The assessee received salary income and income from other sources. The case of the assessee was selected for limited scrutiny for examination of deduction claimed under the head capital gains. During the year assessee has claimed deduction under Section 54 of the Income Tax Act, 1961.
The AO noted that the assessee had set off the short term capital loss earned on the sale of two scripts, namely, Tech Mahindra Ltd and Infosys Ltd with the short term capital gain on sale of the other securities such as mutual funds etc. The ld. AO noted that assessee has purchased these scripts with cum bonus and sold ex-bonus and, therefore, has notionally de-valued the same as assessee has received the bonus shares having the ‘NIL’ value as cost. Therefore, the loss amounting to Rs. 7,61,581/- claimed by the assessee against the profit from other transactions of sale of securities was disallowed
The CIT (Appeals) held that the transactions of purchase and sale of Tech Mahindra and Infosys ltd is chargeable to tax under the head business income and not capital gain. He prepared trading account of both the scripts and determined profit by valuing closing stock of each script. The CIT(A) thus, enhanced the income of the assessee.
Before the ITAT, the Assessee contended that its case was selected under the limited scrutiny criteria, without converting same into complete scrutiny, the AO as well as the CIT(A) could not have gone on making additions and adjustments on issues other than issues of limited scrutiny.
On a query from the bench, that whether the case of the assessee was converted into complete scrutiny from the limited scrutiny, the answer was categorically ‘No’. The assessment order as well as the appellate order also did not show that any such exercise was carried out
The ITAT observed that it is apparent that the reasons for selection of the limited scrutiny was for verifying the deduction claimed under the head capital gain by the assessee, which was examined by the AO. Since AO was satisfied, the claim was allowed. However, the AO disallowed the bonus stripping loss which was set off against the capital gain earned by the assessee in mutual funds and other securities.
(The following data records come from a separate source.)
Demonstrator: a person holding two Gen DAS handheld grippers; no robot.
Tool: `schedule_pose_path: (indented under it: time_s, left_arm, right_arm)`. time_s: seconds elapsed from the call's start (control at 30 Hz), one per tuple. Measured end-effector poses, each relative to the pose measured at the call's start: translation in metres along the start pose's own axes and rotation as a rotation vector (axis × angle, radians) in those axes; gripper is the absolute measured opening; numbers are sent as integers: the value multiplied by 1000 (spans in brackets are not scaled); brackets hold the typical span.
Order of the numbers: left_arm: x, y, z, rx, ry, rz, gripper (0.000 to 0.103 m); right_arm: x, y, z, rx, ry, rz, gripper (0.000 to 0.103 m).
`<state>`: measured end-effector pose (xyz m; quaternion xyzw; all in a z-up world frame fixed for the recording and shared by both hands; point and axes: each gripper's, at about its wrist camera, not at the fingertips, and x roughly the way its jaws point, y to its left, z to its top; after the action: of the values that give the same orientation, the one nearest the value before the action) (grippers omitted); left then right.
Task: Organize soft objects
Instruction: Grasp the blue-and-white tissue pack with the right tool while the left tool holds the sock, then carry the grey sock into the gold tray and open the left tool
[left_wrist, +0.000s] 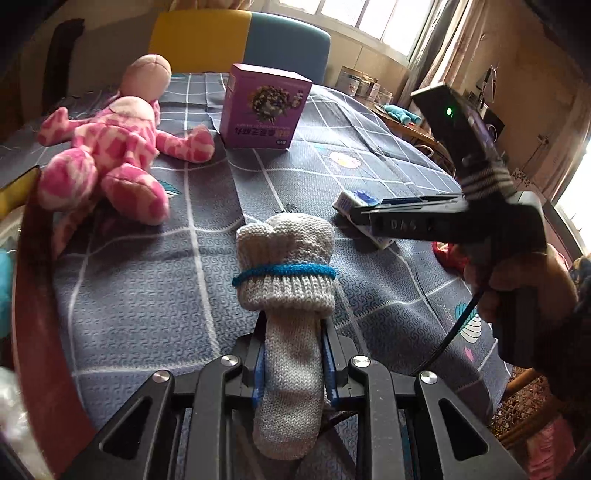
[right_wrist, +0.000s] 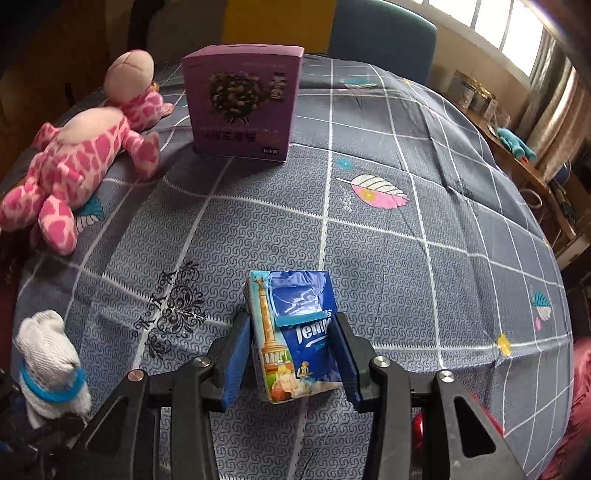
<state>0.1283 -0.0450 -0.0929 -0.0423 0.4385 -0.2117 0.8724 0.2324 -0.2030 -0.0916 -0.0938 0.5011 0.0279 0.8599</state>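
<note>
Support surface: table under a grey-blue grid-patterned cloth (right_wrist: 388, 258).
On the cloth: a pink spotted plush toy (right_wrist: 70, 162) lies at the far left; a purple carton (right_wrist: 242, 105) stands upright just beside it at the far centre. Printed leaf motifs mark the fabric.

Purple carton (right_wrist: 242, 103) printed with a dark flower-like picture, upright on a grey-blue checked cloth (right_wrist: 388, 258) bearing leaf motifs. Behind it, a chair back (left_wrist: 240, 40) half yellow, half blue. Off to the right, a wooden side shelf (right_wrist: 517, 162) under bright windows (right_wrist: 491, 26), carrying tins (right_wrist: 474, 94) and a turquoise toy (right_wrist: 515, 142).
</note>
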Motion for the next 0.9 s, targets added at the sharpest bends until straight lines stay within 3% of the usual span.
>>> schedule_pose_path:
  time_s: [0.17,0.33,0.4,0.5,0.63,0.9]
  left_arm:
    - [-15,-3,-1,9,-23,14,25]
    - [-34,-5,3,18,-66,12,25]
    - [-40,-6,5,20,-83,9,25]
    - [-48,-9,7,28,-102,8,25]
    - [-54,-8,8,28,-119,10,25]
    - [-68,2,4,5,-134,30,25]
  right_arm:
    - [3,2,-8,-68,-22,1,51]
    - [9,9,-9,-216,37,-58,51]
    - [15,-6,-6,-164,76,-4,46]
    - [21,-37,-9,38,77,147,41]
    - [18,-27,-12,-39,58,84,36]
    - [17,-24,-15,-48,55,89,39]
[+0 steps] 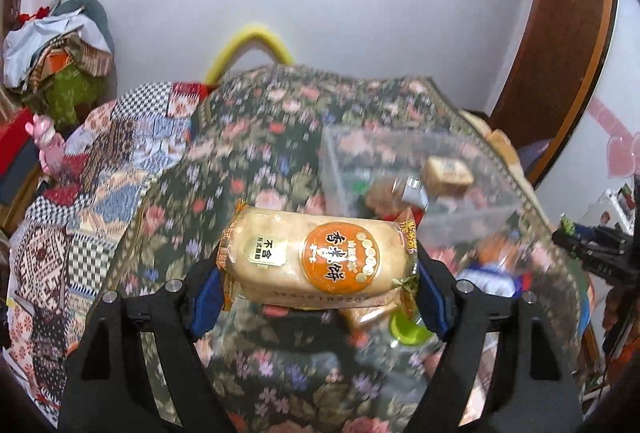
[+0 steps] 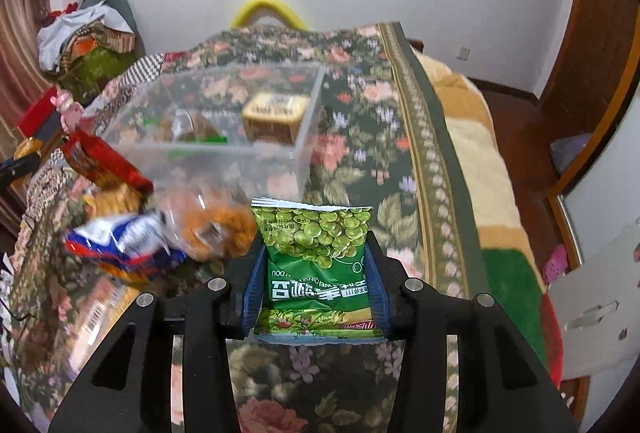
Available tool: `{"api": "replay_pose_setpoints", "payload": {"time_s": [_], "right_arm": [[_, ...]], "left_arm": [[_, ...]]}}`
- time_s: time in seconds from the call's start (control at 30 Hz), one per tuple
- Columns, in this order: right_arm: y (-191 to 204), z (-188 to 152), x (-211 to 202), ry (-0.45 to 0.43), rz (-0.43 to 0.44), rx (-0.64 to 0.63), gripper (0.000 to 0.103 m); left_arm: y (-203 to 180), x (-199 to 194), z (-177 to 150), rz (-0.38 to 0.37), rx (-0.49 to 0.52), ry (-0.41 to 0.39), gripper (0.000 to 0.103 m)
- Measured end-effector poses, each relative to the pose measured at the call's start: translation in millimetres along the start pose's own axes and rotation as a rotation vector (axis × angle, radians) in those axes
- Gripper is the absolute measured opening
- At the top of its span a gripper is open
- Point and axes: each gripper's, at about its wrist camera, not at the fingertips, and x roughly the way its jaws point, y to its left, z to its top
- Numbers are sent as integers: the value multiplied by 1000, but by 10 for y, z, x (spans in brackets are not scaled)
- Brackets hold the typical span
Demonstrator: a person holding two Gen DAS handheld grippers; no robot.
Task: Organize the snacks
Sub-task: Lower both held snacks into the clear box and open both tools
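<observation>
My left gripper [image 1: 318, 285] is shut on a tan rice-cracker pack [image 1: 316, 257] with an orange round label, held crosswise above the floral bedcover. A clear plastic bin [image 1: 340, 153] stands ahead to the right with a tan box [image 1: 448, 175] and other snacks inside. My right gripper [image 2: 316, 281] is shut on a green pea snack bag [image 2: 316, 253], held upright above the cover. The bin [image 2: 308, 137] is ahead and left of it, holding the tan box [image 2: 274, 117]. Loose snack bags [image 2: 124, 241] lie left of the right gripper.
An orange snack bag [image 2: 216, 221] and a red pack [image 2: 104, 161] lie beside the bin. A green cup [image 1: 408, 327] sits under the left gripper. The bed edge [image 2: 436, 161] drops off at right. Piled clothes [image 1: 56, 45] and a wall stand behind.
</observation>
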Motion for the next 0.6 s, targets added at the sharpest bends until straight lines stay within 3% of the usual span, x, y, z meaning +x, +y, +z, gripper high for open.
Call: {"api": "replay_pose_setpoints", "payload": {"time_s": [0.3,0.6], "right_arm": [[127,383,-92,-86,29,-18,41],[302,653,42,-106,64,-41,41]], "left_arm": [[-352,30,375,-36,42,-44,80],[-785,463,546,-84,49,18,80]]}}
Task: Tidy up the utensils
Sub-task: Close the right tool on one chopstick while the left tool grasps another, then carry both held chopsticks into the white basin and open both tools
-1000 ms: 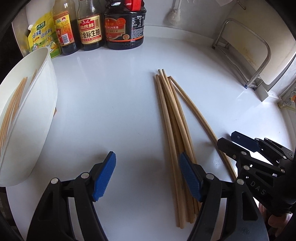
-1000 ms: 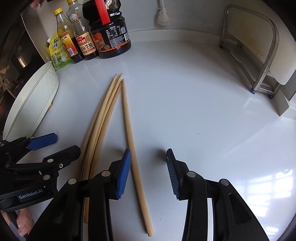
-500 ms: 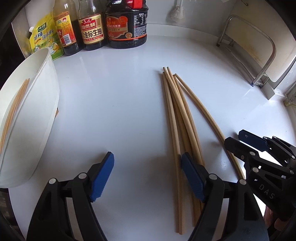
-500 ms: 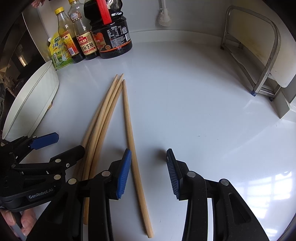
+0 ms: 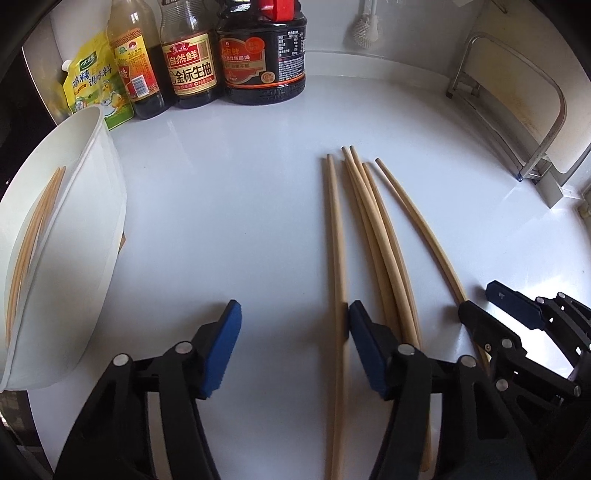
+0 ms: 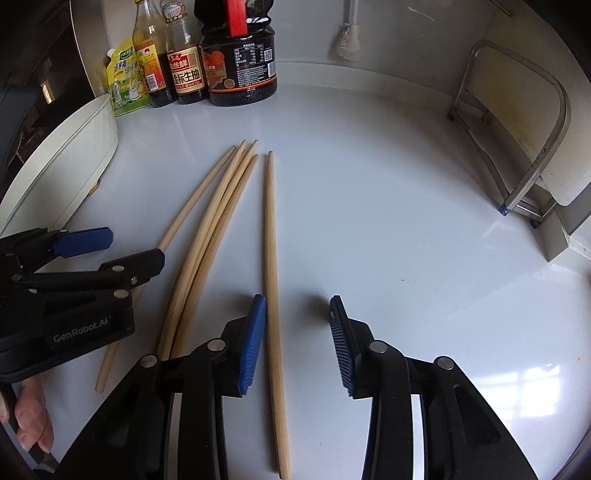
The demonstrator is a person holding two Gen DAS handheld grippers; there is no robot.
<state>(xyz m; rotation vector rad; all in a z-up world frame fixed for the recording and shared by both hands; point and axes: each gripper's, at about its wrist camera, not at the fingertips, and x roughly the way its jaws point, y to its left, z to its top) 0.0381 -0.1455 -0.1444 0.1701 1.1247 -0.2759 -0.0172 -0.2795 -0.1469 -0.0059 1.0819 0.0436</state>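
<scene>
Several wooden chopsticks lie on the white counter. One chopstick lies apart at the left of the bundle, between the jaws of my left gripper and against its right pad; those jaws are closing, with the left pad clear of it. In the right wrist view the rightmost chopstick lies between the closing jaws of my right gripper, close to the left pad, with the right pad well off. The bundle lies between the two grippers. A white container at left holds more chopsticks.
Sauce bottles and a yellow pouch stand along the back wall. A metal rack with a white board stands at the right. A brush hangs on the wall. A person's fingers grip the left tool's handle.
The left jaws have narrowed, and the leftmost chopstick now lies apart from the bundle, between them. The right jaws have narrowed a little around the rightmost chopstick.
</scene>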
The ITAT held that this was not the issue of limited scrutiny before the AO.
The ITAT held that there is no evidence placed before us that such a limited scrutiny assessment proceedings have been converted into complete scrutiny proceedings. If the AO desires to look into any other adjustment or examination of any issue, then what is mentioned as reasons for limited scrutiny, the CBDT has issued a clear instruction No. 5 of 2016 dated 14.07.2016 wherein after obtaining the administrative approval from the Pr. Commissioner of Income Tax or CIT, as the case may be, he can embark upon other issues by converting it into a ‘complete scrutiny’ case from ‘limited scrutiny’ case.
The ITAT observed that in the present case, no such exercise has been shown to us. Further, the above instruction clearly shows that only after conversion of case to complete scrutiny and after following the detailed procedure contained therein, the AO may examine the issues other than limited scrutiny issue. The AO is also required to intimate the assessee regarding such conversion of case into complete scrutiny. In the present case, it is apparent that the AO has touched upon the issues, which are not part of the limited scrutiny. Therefore, the disallowance of set off of capital loss deserves to be deleted. With respect to the enhancement made by the CIT(A), the ITAT held that when the case of the assessee was selected for limited scrutiny, the CIT(A) can make enhancement only with the aspect of issues that were part of the limited scrutiny. Otherwise, it may happen that the AO may pass an order on the issues related to limited scrutiny and the CIT(A) may enhance the income of the assessee on issues other than limited scrutiny issues. This will amount to bypassing the above quoted instructions of the CBDT. It also shows that if that happens then without obtaining the approval of Commissioner of Income Tax and CCIT, the whole assessment of the assessee remains open, despite the fact that the learned assessing officer has looked into the issues contained in the limited scrutiny notice. The ITAT observed that it does not find such an intention of the CBDT in issuing the instructions of limited scrutiny case. The ITAT held that it does do not approve the enhancement made by the CIT(A) on issues, which were not part of limited scrutiny.